⟨
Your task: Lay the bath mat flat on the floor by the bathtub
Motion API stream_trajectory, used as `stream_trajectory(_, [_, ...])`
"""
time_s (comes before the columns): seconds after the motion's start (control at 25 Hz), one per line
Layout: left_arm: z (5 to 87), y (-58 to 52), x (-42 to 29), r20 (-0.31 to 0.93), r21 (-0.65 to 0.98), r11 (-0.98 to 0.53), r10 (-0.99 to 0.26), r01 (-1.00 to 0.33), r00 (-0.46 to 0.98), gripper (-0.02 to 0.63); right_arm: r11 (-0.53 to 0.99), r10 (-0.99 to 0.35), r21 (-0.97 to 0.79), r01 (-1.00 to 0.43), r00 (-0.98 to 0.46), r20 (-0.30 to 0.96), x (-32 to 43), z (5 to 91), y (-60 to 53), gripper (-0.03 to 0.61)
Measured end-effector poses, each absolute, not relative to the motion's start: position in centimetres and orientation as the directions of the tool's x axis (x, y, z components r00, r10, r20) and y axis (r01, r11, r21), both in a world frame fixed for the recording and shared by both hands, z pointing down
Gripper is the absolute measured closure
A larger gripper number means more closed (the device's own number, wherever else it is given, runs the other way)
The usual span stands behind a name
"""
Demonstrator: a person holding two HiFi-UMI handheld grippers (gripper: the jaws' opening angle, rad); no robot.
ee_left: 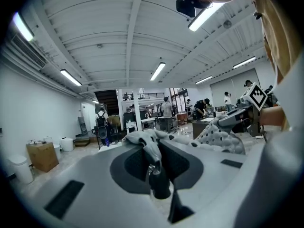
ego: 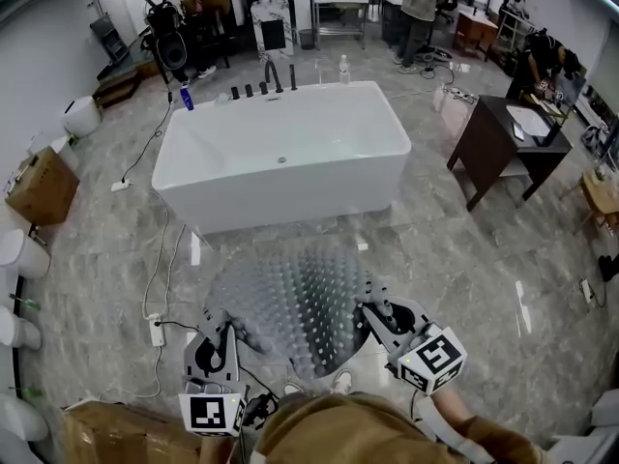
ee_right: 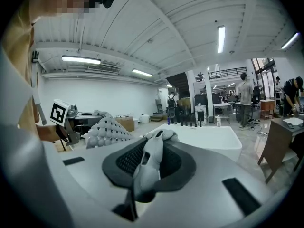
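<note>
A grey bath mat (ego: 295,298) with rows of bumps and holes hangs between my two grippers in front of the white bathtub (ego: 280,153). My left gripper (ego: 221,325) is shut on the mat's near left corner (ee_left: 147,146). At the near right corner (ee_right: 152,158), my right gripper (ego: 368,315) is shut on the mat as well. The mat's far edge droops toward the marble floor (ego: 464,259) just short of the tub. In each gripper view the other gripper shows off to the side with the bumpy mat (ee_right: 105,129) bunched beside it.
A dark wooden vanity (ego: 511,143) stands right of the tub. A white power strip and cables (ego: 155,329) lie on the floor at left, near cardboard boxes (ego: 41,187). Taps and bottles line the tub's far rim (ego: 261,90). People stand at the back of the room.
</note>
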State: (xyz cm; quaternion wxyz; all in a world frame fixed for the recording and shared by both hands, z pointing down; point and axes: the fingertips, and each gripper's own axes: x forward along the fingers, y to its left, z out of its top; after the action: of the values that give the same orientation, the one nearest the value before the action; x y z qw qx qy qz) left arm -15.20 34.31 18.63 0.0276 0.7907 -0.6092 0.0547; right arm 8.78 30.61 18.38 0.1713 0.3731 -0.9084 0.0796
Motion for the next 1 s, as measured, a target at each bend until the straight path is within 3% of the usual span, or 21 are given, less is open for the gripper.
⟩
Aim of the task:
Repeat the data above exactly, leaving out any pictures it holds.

Answer box:
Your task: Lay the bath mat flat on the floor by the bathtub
Motion API stream_trajectory, used as `stream_trajectory(_, [_, ...])`
"""
time_s (comes before the columns): seconds after the motion's start (control at 25 Hz), one per line
Layout: left_arm: z (5 to 87), y (-58 to 52), x (-42 to 29), r20 (-0.31 to 0.93), r21 (-0.65 to 0.98), r11 (-0.98 to 0.53), r10 (-0.99 to 0.26), r01 (-1.00 to 0.33), r00 (-0.46 to 0.98), gripper (-0.02 to 0.63); right_arm: r11 (-0.53 to 0.99), r10 (-0.99 to 0.35), r21 (-0.97 to 0.79), r01 (-1.00 to 0.43), r00 (-0.98 to 0.46), r20 (-0.30 to 0.96), x (-32 to 43), z (5 to 91), y (-60 to 53), gripper (-0.03 to 0.61)
Measured end-effector poses, each absolute, not relative to the motion's start: position in centimetres and orientation as the directions of the tool's x axis (x, y, z components r00, r10, r20) and y axis (r01, r11, r21), both in a world frame fixed for the recording and shared by both hands, z pointing down
Gripper is the absolute measured closure
A larger gripper number means more closed (the device's own number, wherever else it is given, runs the other way)
The usual span stands behind a name
"""
Demonstrator: a person holding two HiFi-UMI handheld grippers (gripper: the jaws' opening angle, rad); no robot.
ee_left: 
ego: 
ee_right: 
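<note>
A grey bath mat (ego: 295,298) with rows of bumps and holes hangs between my two grippers in front of the white bathtub (ego: 280,153). My left gripper (ego: 221,325) is shut on the mat's near left corner (ee_left: 147,146). At the near right corner (ee_right: 152,158), my right gripper (ego: 368,315) is shut on the mat as well. The mat's far edge droops toward the marble floor (ego: 464,259) just short of the tub. In each gripper view the other gripper shows off to the side with the bumpy mat (ee_right: 105,129) bunched beside it.
A dark wooden vanity (ego: 511,143) stands right of the tub. A white power strip and cables (ego: 155,329) lie on the floor at left, near cardboard boxes (ego: 41,187). Taps and bottles line the tub's far rim (ego: 261,90). People stand at the back of the room.
</note>
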State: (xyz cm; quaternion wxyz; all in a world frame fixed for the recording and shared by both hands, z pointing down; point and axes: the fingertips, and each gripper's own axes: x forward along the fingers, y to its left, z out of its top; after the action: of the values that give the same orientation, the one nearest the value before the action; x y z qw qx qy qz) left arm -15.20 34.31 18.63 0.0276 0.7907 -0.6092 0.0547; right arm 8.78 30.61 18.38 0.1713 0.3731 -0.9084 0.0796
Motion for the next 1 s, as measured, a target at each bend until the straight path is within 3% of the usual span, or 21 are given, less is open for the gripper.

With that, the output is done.